That is one sweet camper!







It is very similar to the 28RSDS that we'll be picking up on Monday.

It looks like the water hookup is at the front of the camper. Is that correct?

I have the same truck that you have. How did the TV/camper combination tow?

Last question: How's the clearance for the electric tongue jack you purchased? By clearance, I'm wondering how easy it is to remove the cover for the LP and battery.

Again, that is one SWEEEEEET rig. I'll bet you can't wait to get it to the campgrounds!


----------



## indycohiba (May 12, 2004)

PghOutback said:


> That is one sweet camper!
> 
> 
> 
> ...


Thanks. The water hookup is at the front and electric in the back. I bought one of those flat 50' hoses that roll up on a spindle. That should make connecting easier.

The tow vehice pulled it just fine. I did not notice much difference between it and the 26RS. The trailer has a dry weight of 5700 pounds, probably a bit more with the slide cover and electric tongue jack. I pulled it 65-70 miles per hour over a distance of 320 miles. When I loaded it up at home with family to take to storage, no problems pulling then either. My TV has an 8700 pound tow rating with a 14,500 GCWR. The trailer GVWR is 7,200 and the same for the truck. I figured I will normally be towing about 6700 pounds with a CGW of 13,300; I don't tow with water. I am still under the GCRW by 1,200 pounds and under the trailer weight by 2,000 pounds. I ran all of the numbers in the Towing Weight Demonstrator and am under them all. The truck weight is the one that is the closest due to the payload of the tongue weight but the WD bars help with that and this trailer, although heavier, has less tongue weight than the 26RS I owned.

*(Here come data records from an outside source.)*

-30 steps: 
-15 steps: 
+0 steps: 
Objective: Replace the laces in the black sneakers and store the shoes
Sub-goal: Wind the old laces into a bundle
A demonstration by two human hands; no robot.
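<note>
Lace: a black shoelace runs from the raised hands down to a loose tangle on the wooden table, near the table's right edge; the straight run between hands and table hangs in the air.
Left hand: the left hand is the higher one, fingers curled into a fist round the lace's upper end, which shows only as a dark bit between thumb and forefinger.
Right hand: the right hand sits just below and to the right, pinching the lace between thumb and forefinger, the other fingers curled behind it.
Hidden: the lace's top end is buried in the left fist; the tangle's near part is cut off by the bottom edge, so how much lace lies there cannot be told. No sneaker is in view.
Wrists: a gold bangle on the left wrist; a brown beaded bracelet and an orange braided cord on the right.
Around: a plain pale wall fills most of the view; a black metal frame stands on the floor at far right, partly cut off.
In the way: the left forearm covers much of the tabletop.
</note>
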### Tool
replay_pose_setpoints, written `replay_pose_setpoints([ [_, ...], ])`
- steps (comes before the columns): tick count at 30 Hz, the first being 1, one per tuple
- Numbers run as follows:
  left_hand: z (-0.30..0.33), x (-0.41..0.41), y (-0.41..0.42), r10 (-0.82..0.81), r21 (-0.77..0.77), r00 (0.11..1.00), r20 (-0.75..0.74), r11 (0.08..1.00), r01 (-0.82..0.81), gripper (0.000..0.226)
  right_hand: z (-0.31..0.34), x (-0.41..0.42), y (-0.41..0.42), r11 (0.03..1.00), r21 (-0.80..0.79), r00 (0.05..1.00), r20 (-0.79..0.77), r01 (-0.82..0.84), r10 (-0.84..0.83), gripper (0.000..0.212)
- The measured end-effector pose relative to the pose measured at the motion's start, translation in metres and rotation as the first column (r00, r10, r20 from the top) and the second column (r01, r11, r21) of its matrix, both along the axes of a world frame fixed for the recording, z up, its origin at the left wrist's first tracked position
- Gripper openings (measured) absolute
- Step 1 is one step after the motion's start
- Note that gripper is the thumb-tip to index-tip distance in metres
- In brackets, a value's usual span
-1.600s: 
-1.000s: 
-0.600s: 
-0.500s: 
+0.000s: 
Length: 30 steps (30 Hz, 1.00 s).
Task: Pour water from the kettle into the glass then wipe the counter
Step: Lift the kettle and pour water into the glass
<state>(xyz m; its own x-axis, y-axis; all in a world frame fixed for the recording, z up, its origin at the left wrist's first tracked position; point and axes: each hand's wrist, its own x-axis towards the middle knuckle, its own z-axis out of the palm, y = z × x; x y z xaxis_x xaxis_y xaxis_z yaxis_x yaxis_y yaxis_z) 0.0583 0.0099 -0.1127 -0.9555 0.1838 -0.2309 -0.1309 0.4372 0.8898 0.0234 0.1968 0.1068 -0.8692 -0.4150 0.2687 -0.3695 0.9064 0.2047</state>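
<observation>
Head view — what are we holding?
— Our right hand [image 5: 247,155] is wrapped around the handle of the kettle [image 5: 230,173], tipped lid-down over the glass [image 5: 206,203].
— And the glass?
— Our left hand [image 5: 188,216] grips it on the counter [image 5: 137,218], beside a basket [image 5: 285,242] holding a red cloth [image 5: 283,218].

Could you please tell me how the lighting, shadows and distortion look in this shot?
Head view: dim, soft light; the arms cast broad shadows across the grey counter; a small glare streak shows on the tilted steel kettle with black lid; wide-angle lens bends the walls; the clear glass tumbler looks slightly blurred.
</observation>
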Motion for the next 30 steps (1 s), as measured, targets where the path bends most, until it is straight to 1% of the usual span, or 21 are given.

I just put the propane cover on from the side. I have only done it twice, but it did not seem any more difficult than putting it on the from the front.


----------



## indycohiba (May 12, 2004)

PghOutback said:


> That is one sweet camper!
> 
> 
> 
> ...


BTW, have fun with your new 28RSDS and I hope your PDI goes well!


----------



## Castle Rock Outbackers (Jan 18, 2004)

OK, someone post a link to all the pictures. I can only see the one of the unit in the driveway.

Randy


----------



## indycohiba (May 12, 2004)

Castle Rock Outbackers said:


> OK, someone post a link to all the pictures. I can only see the one of the unit in the driveway.
> 
> Randy
> [snapback]23971[/snapback]​


Here you go:

http://www.outbackers.com/forums/index.php..._album&album=38


----------



## mswalt (Sep 14, 2004)

Randy,

Same problem here.

Mark


----------



## PghOutback (Feb 7, 2005)

Click on "gallery" at the top of the page, then click on "members' galleries", then click on "indycohiba." It took me a couple of minute to figure it out.


----------



## Castle Rock Outbackers (Jan 18, 2004)

Dry weight of 5,700 pounds, plus the slide cover and jack. So around 5,800 pounds dry. That is 1,000 pounds heavier than the 26 RS dry. Really nice unit. I don't think my Yukon XL 1500 even with the 4.10s would appreciate all that extra weight going up the Rockies. Nice spacious floor plan (yeah, slides help with that).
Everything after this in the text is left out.